_Exercise brief:_
Return all lines from the listing below in which "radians" appears.

_Information given:_
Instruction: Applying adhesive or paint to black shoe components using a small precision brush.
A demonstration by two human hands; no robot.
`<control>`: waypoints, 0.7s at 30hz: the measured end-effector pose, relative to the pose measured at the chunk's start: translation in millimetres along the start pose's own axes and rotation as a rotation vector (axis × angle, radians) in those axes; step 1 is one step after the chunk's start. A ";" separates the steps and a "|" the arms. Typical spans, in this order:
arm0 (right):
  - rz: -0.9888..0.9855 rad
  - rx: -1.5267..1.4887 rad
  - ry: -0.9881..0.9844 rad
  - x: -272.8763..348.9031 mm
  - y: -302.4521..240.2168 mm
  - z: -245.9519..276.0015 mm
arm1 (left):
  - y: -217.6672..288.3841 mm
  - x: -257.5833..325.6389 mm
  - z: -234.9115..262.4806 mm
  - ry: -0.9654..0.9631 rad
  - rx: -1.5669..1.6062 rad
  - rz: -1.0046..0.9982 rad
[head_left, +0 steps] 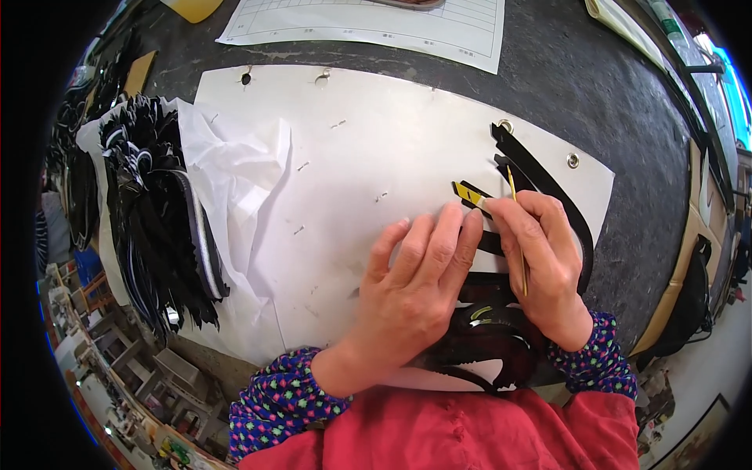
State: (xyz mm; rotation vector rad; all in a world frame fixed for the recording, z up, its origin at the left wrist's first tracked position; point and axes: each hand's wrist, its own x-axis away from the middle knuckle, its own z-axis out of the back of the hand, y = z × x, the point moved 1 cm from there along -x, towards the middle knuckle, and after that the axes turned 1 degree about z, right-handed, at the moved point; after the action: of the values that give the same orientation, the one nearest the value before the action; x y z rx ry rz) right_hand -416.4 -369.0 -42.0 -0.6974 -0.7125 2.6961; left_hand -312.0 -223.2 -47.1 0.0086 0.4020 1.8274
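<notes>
My left hand (419, 286) lies with its fingers stretched out over the white board (329, 172), its fingertips by a black strip (491, 243). My right hand (540, 251) is closed, with a thin yellowish stick (511, 184) running between its fingers. At its fingertips is a flat yellow piece (470, 194) with dark marks, lying over a short black strip; whether the fingers grip it too I cannot tell. A long curved black strip (556, 192) bends round the right of this hand. Below both hands sit glossy black curved pieces (501, 333), partly hidden by the left hand.
A thick bundle of black and white-edged strips (153, 211) rests at the left, beside crumpled white paper (235, 172). Metal eyelets (573, 160) line the board's far edge. Beyond it, a printed form (376, 27) lies on the dark tabletop (564, 86). Brown cardboard (666, 290) stands at the right.
</notes>
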 end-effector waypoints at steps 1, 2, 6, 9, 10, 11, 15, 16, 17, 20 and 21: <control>-0.001 0.010 -0.007 -0.2 -0.4 -0.1 | 0.1 0.0 -2.1 0.025 -0.017 0.003; 0.000 0.011 -0.008 0.0 -0.4 -0.7 | 0.5 -0.3 -3.4 0.050 -0.035 0.007; -0.005 0.017 -0.006 -0.2 -0.1 -0.5 | 2.9 -3.4 -3.7 0.060 -0.062 0.026; -0.012 0.015 0.000 -1.0 -1.3 -1.2 | 3.0 -3.1 -4.2 0.071 -0.079 0.034; -0.020 0.010 0.004 -1.2 -1.7 -1.5 | 2.9 -2.9 -4.3 0.070 -0.079 0.036; -0.019 0.008 0.003 -1.8 -2.1 -1.4 | 2.7 -2.8 -4.4 0.069 -0.079 0.038; -0.020 0.012 -0.005 -2.9 -2.5 -1.0 | 2.2 -2.4 -4.9 0.070 -0.082 0.040; -0.017 0.018 -0.005 -2.9 -2.5 -0.9 | 2.1 -2.3 -5.2 0.072 -0.079 0.040; -0.017 0.018 -0.006 -2.8 -2.6 -0.7 | 2.1 -2.3 -5.4 0.074 -0.076 0.040; -0.017 0.018 -0.009 -2.3 -2.6 -0.7 | 2.6 -2.1 -6.6 0.082 -0.072 0.050; -0.017 0.019 -0.007 -2.2 -2.4 -0.9 | 2.6 -2.3 -6.9 0.082 -0.072 0.049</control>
State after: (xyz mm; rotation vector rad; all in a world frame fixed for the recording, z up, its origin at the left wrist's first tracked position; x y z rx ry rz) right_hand -413.8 -367.4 -40.6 -0.6744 -0.6908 2.6882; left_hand -315.2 -227.9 -52.3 -0.1070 0.3962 1.8945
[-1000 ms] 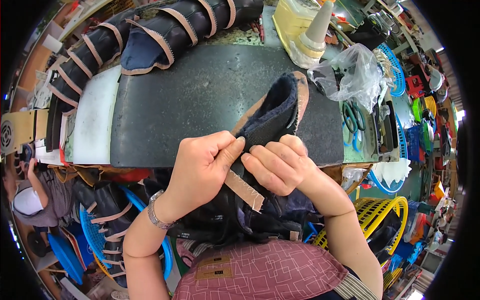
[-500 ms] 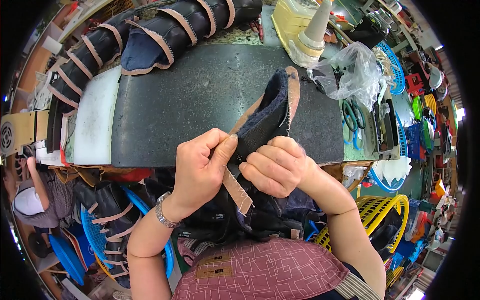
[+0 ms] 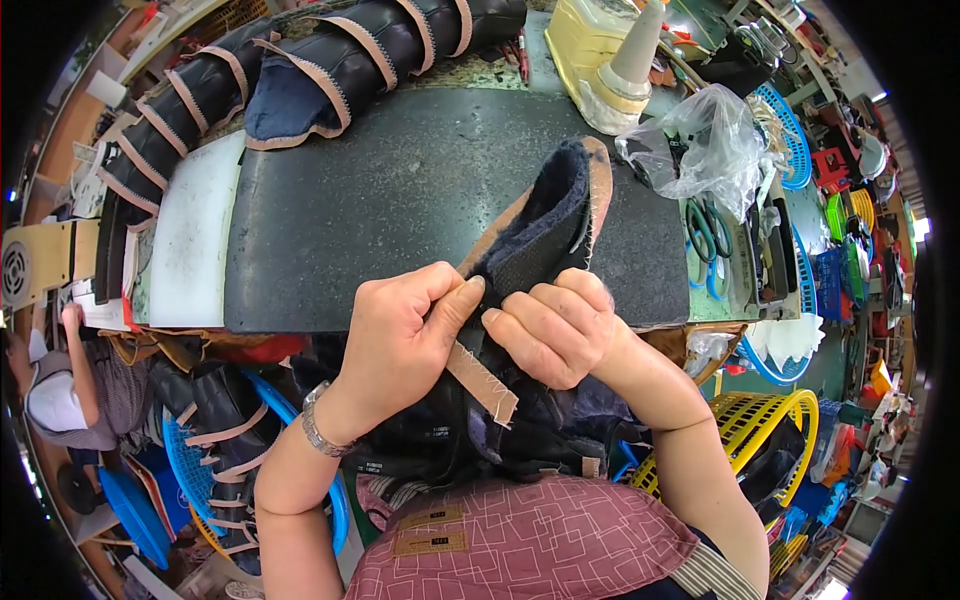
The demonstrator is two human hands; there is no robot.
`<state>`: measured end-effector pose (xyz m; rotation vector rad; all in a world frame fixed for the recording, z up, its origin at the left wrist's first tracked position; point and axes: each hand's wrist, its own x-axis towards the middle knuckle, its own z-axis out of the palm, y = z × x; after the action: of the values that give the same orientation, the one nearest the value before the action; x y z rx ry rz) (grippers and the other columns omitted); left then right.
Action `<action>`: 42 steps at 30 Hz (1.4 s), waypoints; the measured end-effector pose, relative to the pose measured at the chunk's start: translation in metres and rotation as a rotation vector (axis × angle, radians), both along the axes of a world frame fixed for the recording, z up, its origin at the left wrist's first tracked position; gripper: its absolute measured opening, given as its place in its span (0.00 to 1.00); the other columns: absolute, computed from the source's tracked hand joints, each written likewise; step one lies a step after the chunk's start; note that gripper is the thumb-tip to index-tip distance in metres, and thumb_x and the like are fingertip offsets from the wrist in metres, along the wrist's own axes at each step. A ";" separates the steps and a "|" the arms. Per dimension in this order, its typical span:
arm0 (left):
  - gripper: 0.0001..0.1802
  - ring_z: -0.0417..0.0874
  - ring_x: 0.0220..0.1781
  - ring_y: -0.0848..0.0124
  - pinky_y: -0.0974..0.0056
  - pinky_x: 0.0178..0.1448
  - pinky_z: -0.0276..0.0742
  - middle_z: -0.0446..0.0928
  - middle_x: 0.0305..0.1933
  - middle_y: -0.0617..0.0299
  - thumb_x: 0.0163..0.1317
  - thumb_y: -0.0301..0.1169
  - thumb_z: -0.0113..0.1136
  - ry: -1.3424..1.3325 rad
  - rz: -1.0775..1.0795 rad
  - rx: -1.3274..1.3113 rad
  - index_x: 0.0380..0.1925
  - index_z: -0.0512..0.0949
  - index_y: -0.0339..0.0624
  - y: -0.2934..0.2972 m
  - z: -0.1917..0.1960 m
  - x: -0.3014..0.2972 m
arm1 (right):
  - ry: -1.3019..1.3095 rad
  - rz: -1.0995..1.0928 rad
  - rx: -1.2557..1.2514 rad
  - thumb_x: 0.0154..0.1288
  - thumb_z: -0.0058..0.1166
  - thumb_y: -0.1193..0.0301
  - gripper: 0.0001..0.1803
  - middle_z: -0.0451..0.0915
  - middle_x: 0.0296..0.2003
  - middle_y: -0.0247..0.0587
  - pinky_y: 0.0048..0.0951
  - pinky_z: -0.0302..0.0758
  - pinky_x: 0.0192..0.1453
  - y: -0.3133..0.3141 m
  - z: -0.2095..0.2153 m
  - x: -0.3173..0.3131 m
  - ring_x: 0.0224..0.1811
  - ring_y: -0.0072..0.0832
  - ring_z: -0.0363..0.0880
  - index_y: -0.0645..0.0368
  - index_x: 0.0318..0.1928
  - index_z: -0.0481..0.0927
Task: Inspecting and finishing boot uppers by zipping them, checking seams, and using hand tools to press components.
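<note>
While the left hand [image 3: 405, 330] pinches the near part of the fleece-lined shoe upper [image 3: 535, 235] between its thumb and bent forefinger, the right hand [image 3: 560, 330], with all fingers curled tightly, grips the dark side of the same piece just beside it. So the shoe upper is between both hands and reaches beyond them, its rounded end pointing away over the black work mat [image 3: 380, 200]. Below the left hand hangs the free end of the tan edge strip [image 3: 483, 382], with white zigzag stitches along one border. To do this well, I think one should hold close to the stitches, pull evenly with both hands and avoid any jerk, because the thread could perhaps tear the soft lining. What the right fingertips press exactly, I cannot tell, as they are hidden. Scissors [image 3: 708, 240] lie rightward and ahead of the right hand; other lined uppers [image 3: 290, 103] lie farther ahead of the left hand.
</note>
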<state>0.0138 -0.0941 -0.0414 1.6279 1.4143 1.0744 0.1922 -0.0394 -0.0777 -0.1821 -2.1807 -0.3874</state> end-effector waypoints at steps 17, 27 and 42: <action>0.12 0.61 0.22 0.81 0.71 0.25 0.61 0.64 0.16 0.66 0.64 0.29 0.54 -0.182 -0.026 -0.028 0.23 0.72 0.33 0.003 -0.011 0.000 | -0.012 0.105 0.014 0.44 0.53 0.69 0.15 0.75 0.30 0.35 0.27 0.70 0.36 -0.002 0.002 0.004 0.30 0.26 0.74 0.60 0.36 0.77; 0.13 0.61 0.21 0.81 0.71 0.24 0.60 0.64 0.16 0.66 0.64 0.31 0.54 -0.172 -0.072 -0.037 0.23 0.73 0.34 0.004 -0.010 0.002 | -0.012 0.001 -0.040 0.42 0.54 0.70 0.16 0.75 0.29 0.35 0.25 0.66 0.32 -0.004 0.012 0.006 0.26 0.24 0.70 0.60 0.36 0.77; 0.13 0.62 0.16 0.75 0.67 0.22 0.60 0.65 0.14 0.58 0.63 0.31 0.55 -0.093 -0.090 -0.047 0.22 0.73 0.34 0.003 -0.003 0.002 | -0.003 0.049 0.022 0.41 0.55 0.71 0.17 0.74 0.29 0.34 0.23 0.61 0.28 -0.003 0.005 0.006 0.23 0.21 0.66 0.61 0.37 0.77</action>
<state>0.0156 -0.0911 -0.0440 1.5727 1.2848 1.0434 0.1983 -0.0424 -0.0723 -0.1157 -2.1781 -0.3845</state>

_Solution to the problem:_
`<control>`: waypoints, 0.7s at 30hz: the measured end-effector pose, relative to the pose measured at the chunk's start: translation in millimetres along the start pose's own axes and rotation as a rotation vector (axis × angle, radians) in those axes; step 1 is one step after the chunk's start. A ";" separates the steps and a "|" the arms. Typical spans, in this order:
Action `<action>`: 42 steps at 30 Hz (1.4 s), waypoints; the measured end-effector pose, relative to the pose measured at the chunk's start: translation in metres and rotation as a rotation vector (axis × angle, radians), both along the axes of a world frame fixed for the recording, z up, its origin at the left wrist's first tracked position; gripper: its absolute measured opening, given as its place in its span (0.00 to 1.00); the other columns: absolute, computed from the source's tracked hand joints, each written likewise; step one lies a step after the chunk's start; note that gripper is the thumb-tip to index-tip distance in metres, and thumb_x and the like are fingertip offsets from the wrist in metres, along the wrist's own axes at each step. A ";" separates the steps and a "|" the arms. Per dimension in this order, its typical span:

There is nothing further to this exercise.